_About this task_: Take the data below and write it out exactly, except for the pictures.
□ □ □ □ □ □ □
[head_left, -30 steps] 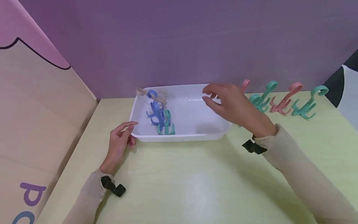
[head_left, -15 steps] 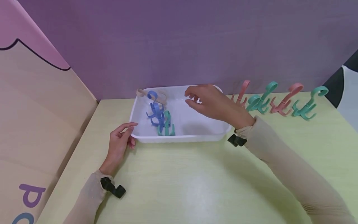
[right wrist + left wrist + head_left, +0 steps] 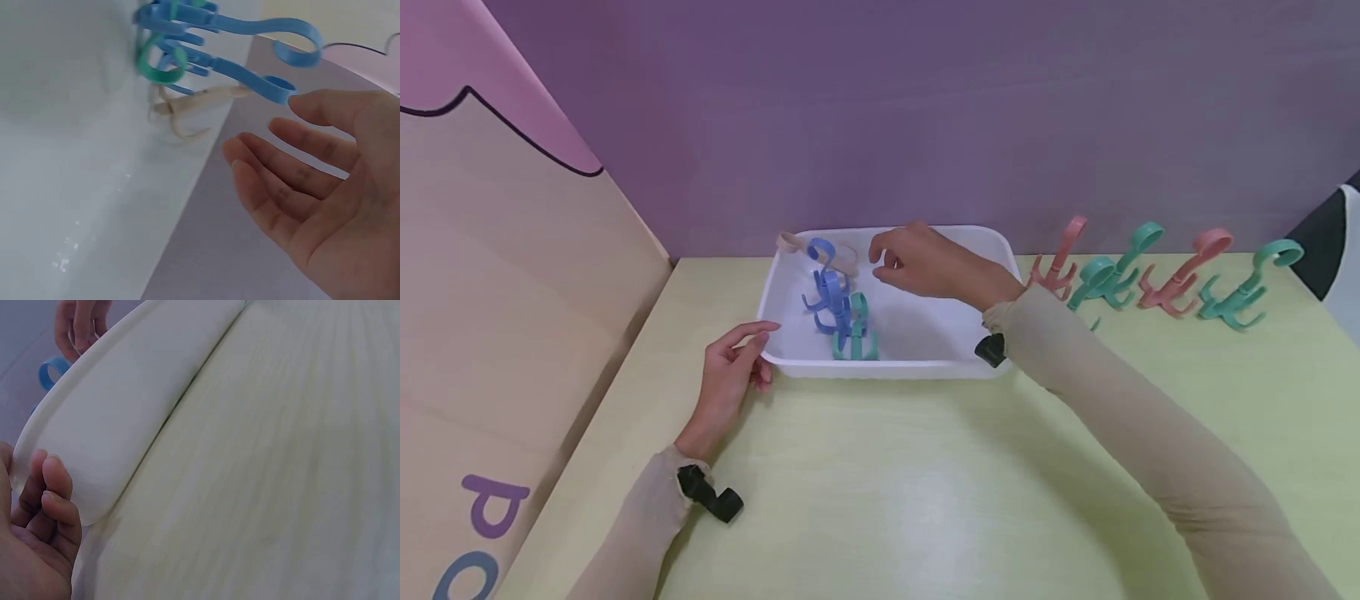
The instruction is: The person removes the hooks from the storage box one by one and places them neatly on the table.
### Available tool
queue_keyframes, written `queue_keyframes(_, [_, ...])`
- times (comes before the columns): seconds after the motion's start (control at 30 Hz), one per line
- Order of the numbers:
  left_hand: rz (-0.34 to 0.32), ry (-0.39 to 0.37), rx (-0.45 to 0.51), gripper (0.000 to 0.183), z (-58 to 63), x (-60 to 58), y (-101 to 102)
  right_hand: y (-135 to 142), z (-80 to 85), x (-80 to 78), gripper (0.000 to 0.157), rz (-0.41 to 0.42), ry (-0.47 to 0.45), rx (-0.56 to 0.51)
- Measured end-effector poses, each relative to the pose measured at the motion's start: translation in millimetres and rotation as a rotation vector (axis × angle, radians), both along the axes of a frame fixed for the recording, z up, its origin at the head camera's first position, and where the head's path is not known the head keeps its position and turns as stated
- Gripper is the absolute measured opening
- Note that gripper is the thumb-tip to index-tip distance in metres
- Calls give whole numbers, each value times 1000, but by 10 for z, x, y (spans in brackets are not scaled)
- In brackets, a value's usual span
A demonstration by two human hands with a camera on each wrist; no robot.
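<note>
My left hand [image 3: 730, 375] grips the near left corner of the white plastic tray [image 3: 887, 369], with its fingers at the rim and outer wall. Above the tray's middle hovers my right hand [image 3: 925, 262], its fingers loosely bent around nothing. Two blue multi-prong hanger hooks [image 3: 831, 287] sit in the tray's left part, one behind the other. In front of them is a green hook [image 3: 857, 329], and a beige hook [image 3: 786, 243] lies at the back left corner. In the right wrist view, my thumb is close to the curled end of a blue hook [image 3: 250, 78].
On the table right of the tray, red hooks [image 3: 1183, 271] and green hooks [image 3: 1240, 296] stand in a loose row, partly behind my right sleeve [image 3: 1120, 400]. A purple backdrop [image 3: 925, 117] rises behind the table, and a printed panel [image 3: 512, 292] borders the left side.
My right hand has moved left over the tray, from its right side to beside the blue hooks. The left hand has stayed at the tray corner. The whole head view has shifted slightly.
</note>
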State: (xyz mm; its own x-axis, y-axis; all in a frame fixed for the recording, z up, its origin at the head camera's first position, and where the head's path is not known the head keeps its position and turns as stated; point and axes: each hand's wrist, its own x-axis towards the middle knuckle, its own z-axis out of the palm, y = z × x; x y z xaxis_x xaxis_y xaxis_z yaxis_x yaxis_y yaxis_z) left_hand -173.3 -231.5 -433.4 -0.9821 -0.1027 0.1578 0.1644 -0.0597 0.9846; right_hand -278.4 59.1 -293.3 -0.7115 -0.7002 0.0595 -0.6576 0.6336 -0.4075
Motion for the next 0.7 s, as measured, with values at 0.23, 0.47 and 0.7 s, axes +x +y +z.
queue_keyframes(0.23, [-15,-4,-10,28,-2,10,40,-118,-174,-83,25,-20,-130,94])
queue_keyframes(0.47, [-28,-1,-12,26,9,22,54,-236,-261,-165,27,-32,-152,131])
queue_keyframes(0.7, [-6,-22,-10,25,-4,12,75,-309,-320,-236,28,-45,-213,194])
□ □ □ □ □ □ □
_Written answer_:
[head_left, -30 steps] 
[head_left, -15 steps] 
[right wrist + left wrist + head_left, +0 steps] 
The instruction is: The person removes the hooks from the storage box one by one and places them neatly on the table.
### Available tool
queue_keyframes, written `queue_keyframes(_, [_, ...])`
- times (comes before the columns): seconds after the motion's start (control at 30 Hz), one per line
- Order of the numbers:
  left_hand: rz (-0.34 to 0.32), ry (-0.39 to 0.37), rx (-0.45 to 0.51), gripper (0.000 to 0.183), z (-58 to 63), x (-60 to 58), y (-101 to 102)
  right_hand: y (-135 to 142), z (-80 to 85), x (-80 to 78), gripper (0.000 to 0.157), rz (-0.41 to 0.42), ry (-0.47 to 0.45), rx (-0.56 to 0.51)
- Measured end-effector poses, each relative to the pose measured at the motion's start: translation in millimetres and rotation as a rotation vector (axis × angle, radians), both along the axes of a frame fixed for the recording, z up, its origin at the head camera's first position, and where the head's path is not known the head keeps its position and turns as stated
- Gripper is the absolute measured opening
- Note that gripper is the thumb-tip to index-tip distance in metres
- Calls give whole numbers, each value times 1000, but by 10 for z, x, y (spans in brackets are not scaled)
- In brackets, a value's usual span
A demonstration by two human hands with a camera on each wrist; no robot.
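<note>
My left hand [image 3: 730, 375] grips the near left corner of the white plastic tray [image 3: 887, 369], with its fingers at the rim and outer wall. Above the tray's middle hovers my right hand [image 3: 925, 262], its fingers loosely bent around nothing. Two blue multi-prong hanger hooks [image 3: 831, 287] sit in the tray's left part, one behind the other. In front of them is a green hook [image 3: 857, 329], and a beige hook [image 3: 786, 243] lies at the back left corner. In the right wrist view, my thumb is close to the curled end of a blue hook [image 3: 250, 78].
On the table right of the tray, red hooks [image 3: 1183, 271] and green hooks [image 3: 1240, 296] stand in a loose row, partly behind my right sleeve [image 3: 1120, 400]. A purple backdrop [image 3: 925, 117] rises behind the table, and a printed panel [image 3: 512, 292] borders the left side.
My right hand has moved left over the tray, from its right side to beside the blue hooks. The left hand has stayed at the tray corner. The whole head view has shifted slightly.
</note>
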State: (xyz mm; its own x-axis, y-axis; all in a frame fixed for the recording, z up, its origin at the head camera's first position, and where the head's path is not known the head keeps its position and turns as stated; point and axes: each hand's wrist, its own x-axis towards the middle knuckle, its own z-axis out of the palm, y = z × x; x y z xaxis_x xaxis_y xaxis_z yaxis_x yaxis_y yaxis_z) left_hand -173.3 -231.5 -433.4 -0.9821 -0.1027 0.1578 0.1644 -0.0597 0.9846; right_hand -278.4 59.1 -293.3 -0.7115 -0.7002 0.0595 -0.6576 0.6336 -0.4075
Motion for the next 0.7 s, as measured, with values at 0.23, 0.47 and 0.7 s, axes +x +y +z.
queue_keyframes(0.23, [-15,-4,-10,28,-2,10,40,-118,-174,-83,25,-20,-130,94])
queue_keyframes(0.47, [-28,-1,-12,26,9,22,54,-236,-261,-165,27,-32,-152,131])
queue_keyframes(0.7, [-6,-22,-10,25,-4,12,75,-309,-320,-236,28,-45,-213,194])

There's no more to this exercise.